[Dataset section Boundary: Start]

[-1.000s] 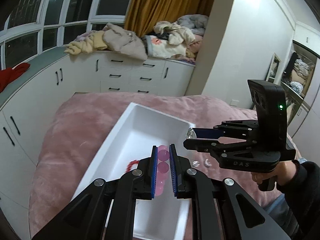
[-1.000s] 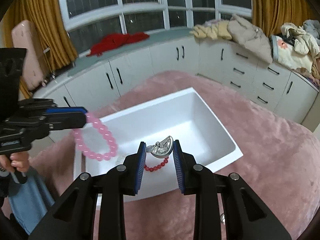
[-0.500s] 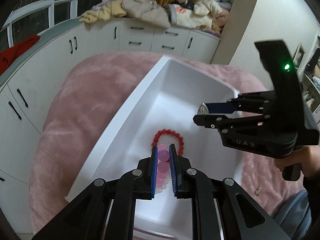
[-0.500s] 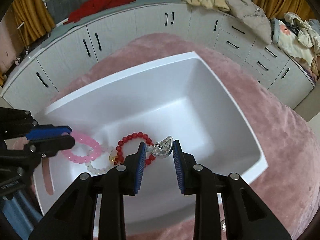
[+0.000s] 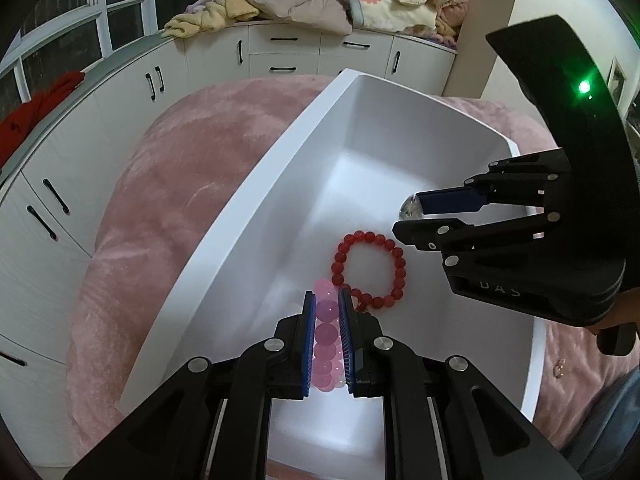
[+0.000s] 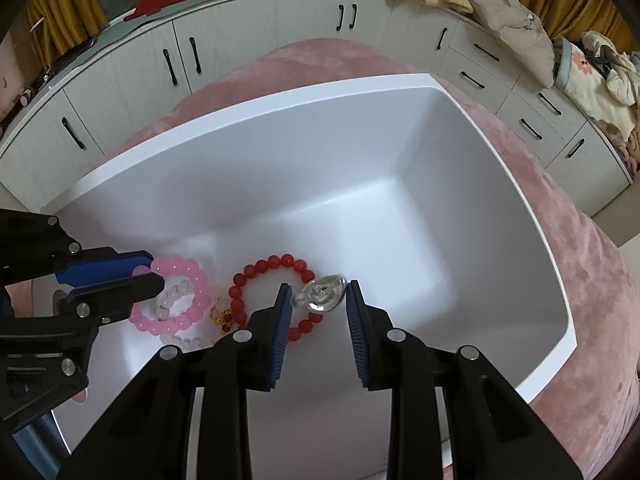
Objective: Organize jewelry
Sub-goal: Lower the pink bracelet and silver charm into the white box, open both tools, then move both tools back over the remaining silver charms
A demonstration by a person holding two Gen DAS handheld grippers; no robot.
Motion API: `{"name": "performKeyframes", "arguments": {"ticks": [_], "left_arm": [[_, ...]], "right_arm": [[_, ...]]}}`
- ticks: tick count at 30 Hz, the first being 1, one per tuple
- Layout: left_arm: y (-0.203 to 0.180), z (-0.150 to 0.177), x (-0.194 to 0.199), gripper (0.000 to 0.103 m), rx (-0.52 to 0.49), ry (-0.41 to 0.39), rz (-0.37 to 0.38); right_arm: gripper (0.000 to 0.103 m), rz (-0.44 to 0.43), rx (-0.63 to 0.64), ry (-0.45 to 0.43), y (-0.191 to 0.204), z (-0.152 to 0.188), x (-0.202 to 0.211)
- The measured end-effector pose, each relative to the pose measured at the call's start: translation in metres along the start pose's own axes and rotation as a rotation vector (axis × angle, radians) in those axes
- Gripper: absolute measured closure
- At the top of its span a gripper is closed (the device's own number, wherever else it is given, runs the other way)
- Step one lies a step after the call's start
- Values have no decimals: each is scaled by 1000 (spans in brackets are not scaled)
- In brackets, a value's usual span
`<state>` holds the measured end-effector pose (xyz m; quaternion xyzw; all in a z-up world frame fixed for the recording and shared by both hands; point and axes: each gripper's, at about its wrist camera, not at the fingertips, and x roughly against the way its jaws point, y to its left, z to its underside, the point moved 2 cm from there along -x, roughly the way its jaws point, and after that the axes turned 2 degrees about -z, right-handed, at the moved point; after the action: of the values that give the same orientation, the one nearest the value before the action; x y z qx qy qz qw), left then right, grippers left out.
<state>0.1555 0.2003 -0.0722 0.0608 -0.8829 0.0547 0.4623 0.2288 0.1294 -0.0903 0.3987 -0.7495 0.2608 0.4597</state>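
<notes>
1. Left tongs (image 5: 327,338) pinch the pink bead bracelet (image 6: 176,298), low inside the white bin (image 6: 500,184): part them narrowly.
2. Right tongs (image 6: 319,312) hold a silver charm (image 6: 320,296) above the red bead bracelet (image 5: 370,274); drop beside it.

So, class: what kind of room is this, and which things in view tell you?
Most likely a bedroom. A pink plush bedspread lies under the white jewelry bin, white built-in cabinets run below the windows, and folded quilts and clothes are heaped on top.

Even indoor light, sharp, fisheye-warped edges, vignetted.
</notes>
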Motion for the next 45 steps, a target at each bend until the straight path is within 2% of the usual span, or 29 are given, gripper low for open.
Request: {"name": "performKeyframes", "arguments": {"ticks": [3,6,9,10,11,18,19,20,22,25,31,37,45], "left_arm": [[1,2,-1,86,5,5,-1],[2,2,0,79,9,3,-6],[2,1,4,68,14,-9,-7],[2,1,7,59,18,-16,-10],[2,0,9,55,21,-23,-10],[-5,-6,32,47,3,-79,-18],[-7,-7,37,45,-4,-92,-17],[-10,-9,41,38,-10,-101,-17],[-15,-12,50,27,-24,-118,-22],[-27,-17,65,24,-66,-159,-31],[-58,-25,93,12,-134,-234,-32],[-101,-26,117,9,-214,-314,-5],[-155,-24,123,8,-308,-349,0]], "right_arm": [[74,-3,-1,-9,0,-1,2],[70,-11,-2,-24,0,-4,8],[64,-10,3,-50,0,-5,18],[63,-11,4,-61,-1,-5,22],[60,-8,2,-67,-2,-5,25],[47,5,-8,-160,-14,-4,66],[41,3,-11,-186,-18,-3,76],[37,4,-15,-206,-21,-2,84],[37,0,-19,-243,-27,1,102],[25,2,-24,-296,-38,9,128],[13,36,-46,-375,-62,33,172],[8,81,-73,-416,-90,64,197],[5,116,-122,-417,-120,112,207]]}}
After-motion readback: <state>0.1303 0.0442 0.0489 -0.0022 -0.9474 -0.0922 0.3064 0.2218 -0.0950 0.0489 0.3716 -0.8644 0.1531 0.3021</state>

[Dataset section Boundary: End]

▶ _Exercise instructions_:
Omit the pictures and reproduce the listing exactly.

▶ _Reply to the exercise_:
[-1.000s] 
[-1.000s] 
[-0.500s] 
[-0.500s] 
[+0.000s] 
[+0.000s] 
Objective: Organize jewelry
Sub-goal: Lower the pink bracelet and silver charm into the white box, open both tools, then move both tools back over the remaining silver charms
A demonstration by a person holding two Gen DAS handheld grippers; no robot.
Motion API: `{"name": "performKeyframes", "arguments": {"ticks": [_], "left_arm": [[_, ...]], "right_arm": [[_, ...]]}}`
- ticks: tick count at 30 Hz, the first being 1, one per tuple
- Layout: left_arm: y (-0.203 to 0.180), z (-0.150 to 0.177), x (-0.194 to 0.199), gripper (0.000 to 0.103 m), rx (-0.52 to 0.49), ry (-0.41 to 0.39), rz (-0.37 to 0.38); right_arm: gripper (0.000 to 0.103 m), rz (-0.44 to 0.43), rx (-0.63 to 0.64), ry (-0.45 to 0.43), y (-0.191 to 0.204), z (-0.152 to 0.188), x (-0.202 to 0.211)
- The measured end-effector pose, each relative to the pose measured at the call's start: translation in metres along the start pose's own axes and rotation as a rotation vector (axis × angle, radians) in those axes
- Gripper: absolute measured closure
- At the top of its span a gripper is closed (the device's own number, wherever else it is given, runs the other way)
- Step one lies a step after the call's start
- Values have no decimals: each is scaled by 1000 (spans in brackets are not scaled)
- In brackets, a value's usual span
`<state>` holds the measured end-effector pose (xyz m; quaternion xyzw; all in a z-up world frame fixed for the recording and shared by both hands; point and axes: each gripper's, at about its wrist camera, not at the fingertips, and x roughly against the way its jaws point, y to its left, z to its underside, the point moved 2 cm from there along -x, roughly the way its jaws point, and after that the axes turned 2 degrees about -z, right-handed, at the moved point; after the action: of the values that give the same orientation, the one nearest the value before the action; x y z qx qy qz qw), left then right, grippers left out.
<state>0.1555 0.2003 -0.0722 0.0608 -0.8829 0.0547 0.4623 0.2288 0.1294 -0.0903 0.3987 -0.7495 0.2608 0.4597</state>
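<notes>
1. Left tongs (image 5: 327,338) pinch the pink bead bracelet (image 6: 176,298), low inside the white bin (image 6: 500,184): part them narrowly.
2. Right tongs (image 6: 319,312) hold a silver charm (image 6: 320,296) above the red bead bracelet (image 5: 370,274); drop beside it.

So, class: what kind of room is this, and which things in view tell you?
Most likely a bedroom. A pink plush bedspread lies under the white jewelry bin, white built-in cabinets run below the windows, and folded quilts and clothes are heaped on top.

Even indoor light, sharp, fisheye-warped edges, vignetted.
</notes>
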Motion for the next 45 steps, a target at each bend until the straight path is within 2% of the usual span, or 29 are given, gripper low for open.
Request: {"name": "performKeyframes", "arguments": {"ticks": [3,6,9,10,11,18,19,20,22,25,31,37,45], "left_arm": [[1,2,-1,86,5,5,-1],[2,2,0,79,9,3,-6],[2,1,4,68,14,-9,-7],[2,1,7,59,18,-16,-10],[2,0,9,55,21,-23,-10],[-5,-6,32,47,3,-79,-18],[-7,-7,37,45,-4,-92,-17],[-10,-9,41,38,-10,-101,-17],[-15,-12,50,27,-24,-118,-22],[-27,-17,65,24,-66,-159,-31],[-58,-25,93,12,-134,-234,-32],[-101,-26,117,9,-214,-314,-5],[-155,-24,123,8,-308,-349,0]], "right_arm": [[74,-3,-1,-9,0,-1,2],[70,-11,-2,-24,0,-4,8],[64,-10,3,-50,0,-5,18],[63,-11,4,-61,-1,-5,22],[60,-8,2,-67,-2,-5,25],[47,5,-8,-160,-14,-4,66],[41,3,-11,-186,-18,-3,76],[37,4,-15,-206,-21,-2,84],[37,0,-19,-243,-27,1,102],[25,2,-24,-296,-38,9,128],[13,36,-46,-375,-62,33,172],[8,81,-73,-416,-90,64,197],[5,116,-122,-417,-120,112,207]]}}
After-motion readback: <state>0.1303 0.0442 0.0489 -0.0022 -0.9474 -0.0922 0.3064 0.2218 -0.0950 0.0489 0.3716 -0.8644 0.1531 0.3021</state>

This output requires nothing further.